Aliás, esse é o comando insculpido no inciso LXVI do artigo 5º da CRFB, normatização que assegura que
"ninguém será levado à prisão ou nela mantido, quando a lei admitir a liberdade provisória, com ou sem fiança".
Ainda, em complemento, retira-se dos precedentes da Corte Superior responsável pela uniformização da jurisprudência pátria:
EMENTA AGRAVO REGIMENTAL DO MINISTÉRIO PÚBLICO ESTADUAL EM HABEAS CORPUS. TRÁFICO DE DROGAS. INSURGÊNCIA CONTRA A CONCESSÃO LIMINAR DA ORDEM. PRISÃO PREVENTIVA. SUBSTITUIÇÃO POR MEDIDAS CAUTELARES ALTERNATIVAS À PRISÃO. PROPORCIONALIDADE, SUFICIÊNCIA E ADEQUAÇÃO. MANUTENÇÃO DA DECISÃO MONOCRÁTICA QUE SE IMPÕE. 1. De acordo com reiteradas decisões desta Corte Superior, as prisões cautelares são medidas de índole excepcional, somente podendo ser decretadas ou mantidas caso demonstrada, com base em elementos concretos dos autos, a efetiva imprescindibilidade de restrição ao direito constitucional à liberdade de locomoção.2. Não obstante as relevantes considerações feitas pelas instâncias ordinárias e pelo Ministério Público estadual em seu agravo regimental, conforme reiteradamente decidido pelo Superior Tribunal de Justiça, com o advento da Lei n. 12.403/2011, a prisão cautelar passou a ser, mais ainda, a mais excepcional das medidas, devendo ser aplicada somente quando comprovada a inequívoca necessidade, devendo sempre verificar se existem medidas alternativas à prisão adequadas ao caso concreto. [...] 4. Agravo regimental improvido. (AgRg no HC n. 863.516/MG, relator Ministro Sebastião Reis Júnior, Sexta Turma, julgado em 13/8/2024, DJe de 15/8/2024.)
Frise-se que, diante da ausência de elementos específicos (fundamentos do inciso I do art. 282), a aplicação de medidas cautelares diversas da prisão igualmente se mostram inapropriadas.

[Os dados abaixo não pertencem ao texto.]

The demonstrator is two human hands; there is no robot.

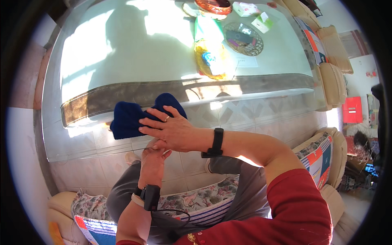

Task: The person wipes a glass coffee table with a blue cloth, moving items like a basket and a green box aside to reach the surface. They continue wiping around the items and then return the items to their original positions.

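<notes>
A dark blue piece of soft cloth (127, 118) with two rounded lobes lies at the near edge of the glass-topped table. My right hand (171, 130) rests palm down on its right part, fingers apart, a ring on one finger and a black band at the wrist. Just below is my left hand (152, 165), close against the right thumb at the glass edge. Its fingertips are partly hidden, so whether they pinch anything is unclear. A black device (151, 197) with a cable sits on the left wrist.
On the table (147, 61) stand a yellow basket (199, 58), a wire basket (260, 43) with dark items, tissue packs (245, 9) and a red-brown bowl (214, 9). A brown strip (137, 88) runs along the table. Cream sofas (332, 82) stand at right and behind my legs.
</notes>
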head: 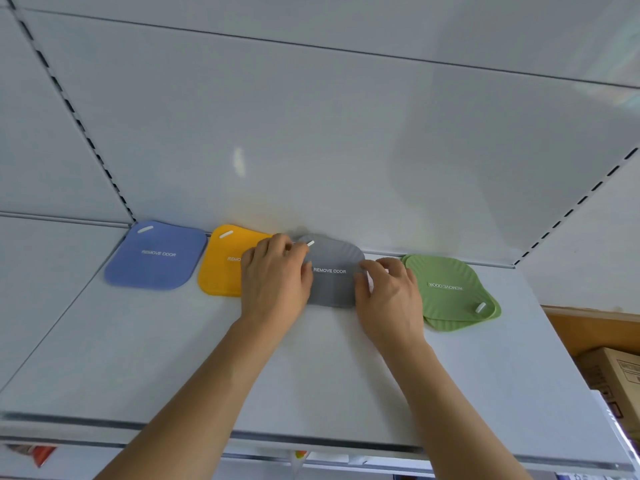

V - Quebra do sigilo de dados telefônicos
A autoridade policial e o Ministério Público representaram pelo afastamento do sigilo dos dados do telefone celular apreendido com o conduzido.
Como premissa, é importante consignar que a hipótese em tela não versa sobre a interceptação telefônica disciplinada pela Lei n. 9.296/1996, quando é indispensável a presença dos requisitos cumulativos elencados em seu artigo 2º, a qual possui natureza jurídica diversa da medida cautelar ora pleiteada.
Enquanto a interceptação telefônica trata da comunicação que está acontecendo, a quebra de sigilo dos dados telefônicos guarda relação com informações já armazenadas no aparelho celular.
Sobre o assunto, elucida a jurisprudência do Superior Tribunal de Justiça:
AGRAVO REGIMENTAL NO RECURSO ESPECIAL. CRIMES DE TRÁFICO DE DROGAS E HOMICÍDIO. LEI DAS ORGANIZAÇÕES CRIMINOSAS. DADOS CADASTRAIS DE SERVIÇO DE TELEFONIA. ACESSO POR DECISÃO JUDICIAL MOTIVADA. PROCEDIMENTO QUE NÃO SE CONFUNDE COM INTERCEPTAÇÃO DAS COMUNICAÇÕES TELEFÔNICAS PREVISTO NA LEI N.º 9.296/96. PRECEDENTES. AGRAVO REGIMENTAL DESPROVIDO. 1. A decisão judicial que determinou autorizou a entrega dos registros de todas as chamadas telefônicas ou mensagens de texto originadas e recebidas em determinadas torres de celular (Estação Rádio Base - ERB), nas datas e horários indicados pelo requerimento da Autoridade Policial, não foi redigida de maneira genérica, tampouco viola o direito à intimidade e à privacidade dos usuários de telefonia móvel que utilizaram as referidas estações de telefonia. 2.
Nos termos da jurisprudência do Superior Tribunal de Justiça, a quebra do sigilo dos dados cadastrais do usuários, relações de números de chamadas, horário, duração, dentre outros registros similares, que são informes externos à comunicação telemática, não se submetem a disciplina da Lei n.º 9.296/96, que trata da interceptação do que é transmitido pelo interlocutor ou do teor da comunicação telefônica.
3. Agravo regimental desprovido. (AgRg no REsp 1760815 / PR AGRAVO REGIMENTAL NO RECURSO ESPECIAL 2018/0211126-0. Ministra LAURITA VAZ. SEXTA TURMA. Data do julgamento: 23/10/2018).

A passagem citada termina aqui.